The President of the Polish SA approved the Code of conduct for the healthcare sector

The President of the Personal Data Protection Office approved the „Code of conduct for the healthcare sector” prepared by the Polish Hospital Federation. The signed document is the first code in Europe covering public and private entities from the medical sector.

The document provides for separate mechanisms for monitoring compliance with its provisions for public medical facilities. Adhering to the code does entail membership of any organisation.

"Data protection and cyber security are becoming key aspects for the healthcare sector. The code is an important step in ensuring this security. I am proud that it was in Poland that the first code was established, which also covers the monitoring of both private and public healthcare facilities. As the Polish Hospital Federation we are constantly working to support hospitals and the code is a tangible benefit for the entire sector. The code is also an expression of the Polish Hospital Federation’s strategy emphasising the promotion of good practice in Polish hospitals." - said Jarosław J. Fedorowski, President of the Polish Hospital Federation.

The approved code is a comprehensive tool for controllers and processors of personal data in the healthcare industry. Already at the draft stage, it has become a reference point for many medical entities. We are confident that it will now, with full force, provide a new impetus to further improve standards in the protection of patients' personal data. We are pleased that solutions have been worked out to enable public entities to join the code as well. We are prepared to receive and handle applications and provide information to all interested parties. We invite you to visit our website and contact us directly." - said Piotr Burzyk, Senior Manager in the Cyber Security Team in the Consulting Department at KPMG in Poland.

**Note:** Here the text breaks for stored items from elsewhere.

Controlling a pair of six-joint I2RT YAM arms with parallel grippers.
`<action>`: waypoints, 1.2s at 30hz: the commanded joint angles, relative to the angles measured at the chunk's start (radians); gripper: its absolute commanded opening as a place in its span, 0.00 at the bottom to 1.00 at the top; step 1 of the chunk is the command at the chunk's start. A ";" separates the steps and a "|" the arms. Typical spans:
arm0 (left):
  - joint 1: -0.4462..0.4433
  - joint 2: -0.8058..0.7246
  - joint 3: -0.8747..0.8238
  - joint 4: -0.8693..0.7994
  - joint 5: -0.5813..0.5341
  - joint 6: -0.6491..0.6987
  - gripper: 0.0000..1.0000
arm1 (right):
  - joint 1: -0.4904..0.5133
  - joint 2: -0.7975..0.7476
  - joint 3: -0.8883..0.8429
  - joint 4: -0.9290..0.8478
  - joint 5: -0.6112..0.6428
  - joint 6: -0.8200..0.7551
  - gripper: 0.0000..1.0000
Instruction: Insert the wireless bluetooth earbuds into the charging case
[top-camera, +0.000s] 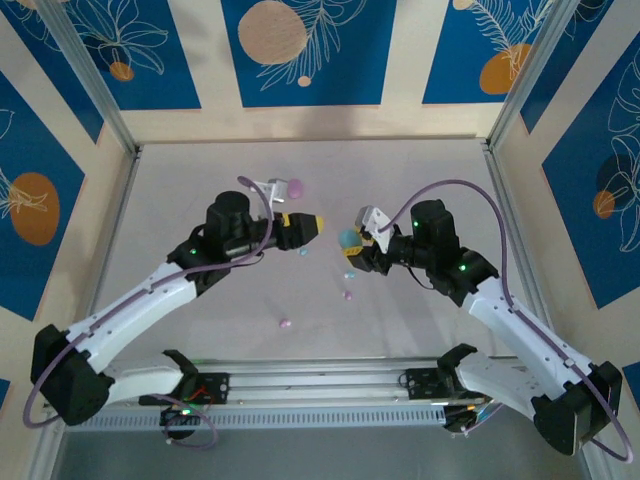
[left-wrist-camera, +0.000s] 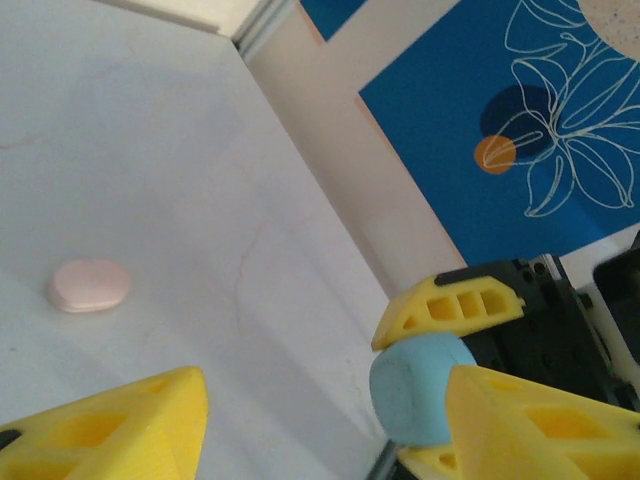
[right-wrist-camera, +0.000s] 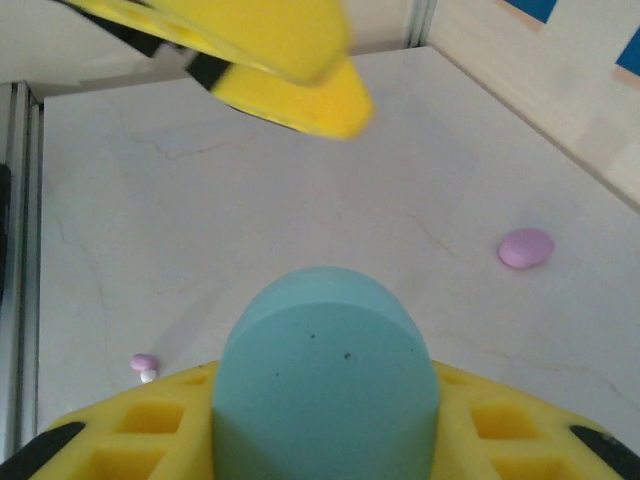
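Earbuds are lying loose on the table, around the middle and toward the near side. A pale blue bud sits just near of the left gripper. Two more are just near of the right gripper, and the nearer of those is the purple bud. A pinkish bud is off on its own, nearer and further left.

Left gripper's fingers are spread wide with nothing between them, just bare table in the gap. Right gripper is clamped on the light blue case, one yellow finger on each side. The two grippers face each other tip to tip, close but apart. A pinkish oval case lies on the table just far of the left gripper.
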 joint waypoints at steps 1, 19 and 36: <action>-0.028 0.052 0.047 0.060 0.102 -0.034 0.64 | 0.016 0.007 -0.010 0.023 0.011 -0.107 0.29; -0.076 0.176 0.125 0.032 0.114 0.005 0.53 | 0.008 0.066 -0.026 0.171 0.044 -0.086 0.30; -0.090 0.160 0.095 0.022 0.038 -0.062 0.10 | 0.024 -0.006 -0.086 0.261 0.051 -0.044 0.36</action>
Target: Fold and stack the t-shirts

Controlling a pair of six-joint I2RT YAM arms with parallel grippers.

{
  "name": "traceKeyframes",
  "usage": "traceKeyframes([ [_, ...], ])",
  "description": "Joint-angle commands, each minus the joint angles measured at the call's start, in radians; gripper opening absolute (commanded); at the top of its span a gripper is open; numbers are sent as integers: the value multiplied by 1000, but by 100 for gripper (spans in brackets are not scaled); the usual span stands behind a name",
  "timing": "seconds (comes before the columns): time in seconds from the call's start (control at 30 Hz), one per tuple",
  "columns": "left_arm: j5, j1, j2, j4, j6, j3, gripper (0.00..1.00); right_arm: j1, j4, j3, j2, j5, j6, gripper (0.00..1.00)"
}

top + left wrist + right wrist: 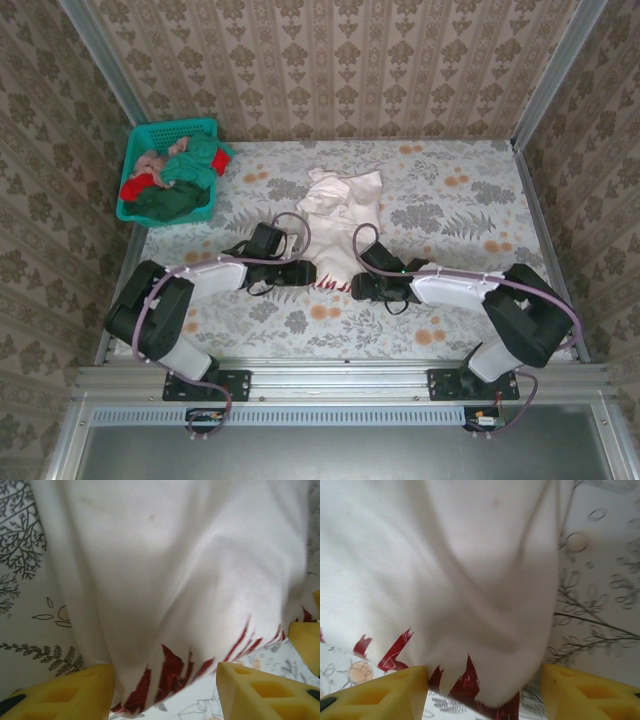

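White limp cloth, looks light; red-and-white printed t-shirt (341, 212); left gripper (165, 674), right gripper (484, 673) released astride hem; I'd pinch hem corners.

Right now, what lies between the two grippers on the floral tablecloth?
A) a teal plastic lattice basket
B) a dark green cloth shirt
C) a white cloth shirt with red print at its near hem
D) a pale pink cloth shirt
C: the white cloth shirt with red print lies mid-table, its near hem between the left gripper and the right gripper; the dark green cloth sits in the teal plastic lattice basket at the far left.
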Motion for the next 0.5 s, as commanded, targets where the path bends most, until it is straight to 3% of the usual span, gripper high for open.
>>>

In the opinion of the supervisory authority, the code of conduct presented by the Polish Hospital Federation complies with the provisions of the General Data Protection Regulation (GDPR) and provides an appropriate data protection safeguard stipulated in the Regulation. An important aspect was the development of monitoring solutions for public entities. This is the first such code for the medical sector allowing public hospitals to confirm data processing compliance with the GDPR.

The decision of the President of the Personal Data Protection Office concludes the period of work on the content of the code and gives medical facilities the opportunity to start preparations for its implementation.

The code that has just been approved is the second code designed for the medical industry, the code for small medical facilities was approved on 4 December 2022. The division of the industry is due to the provisions of Article 41(6) of the GDPR, this approach has clear advantages as the way small medical facilities and hospitals comply with their obligations under the GDPR differs significantly. Creating such mechanisms is a very complicated process. The signed document is the first code in Europe covering public and private entities in the medical sector." - said Jakub Groszkowski, Deputy President of the Personal Data Protection Office.

Adhering to the code of conduct entails a number of benefits. First of all, the facilities which will apply it may be guaranteed that certain solutions approved by the supervisory authority are correctly used. They can also count on supervision over the processing of personal data by an independent monitoring body of the code. It is also important that, according to the GDPR, a supervisory authority, when considering imposing a fine on a given entity, must take into account in each case whether the entity correctly adheres to approved code of conduct.

The supervisory authority granted accreditation to KPMG Advisory sp. z o.o. sp. k., which will act as a monitoring body for the application of the code among its private sector members.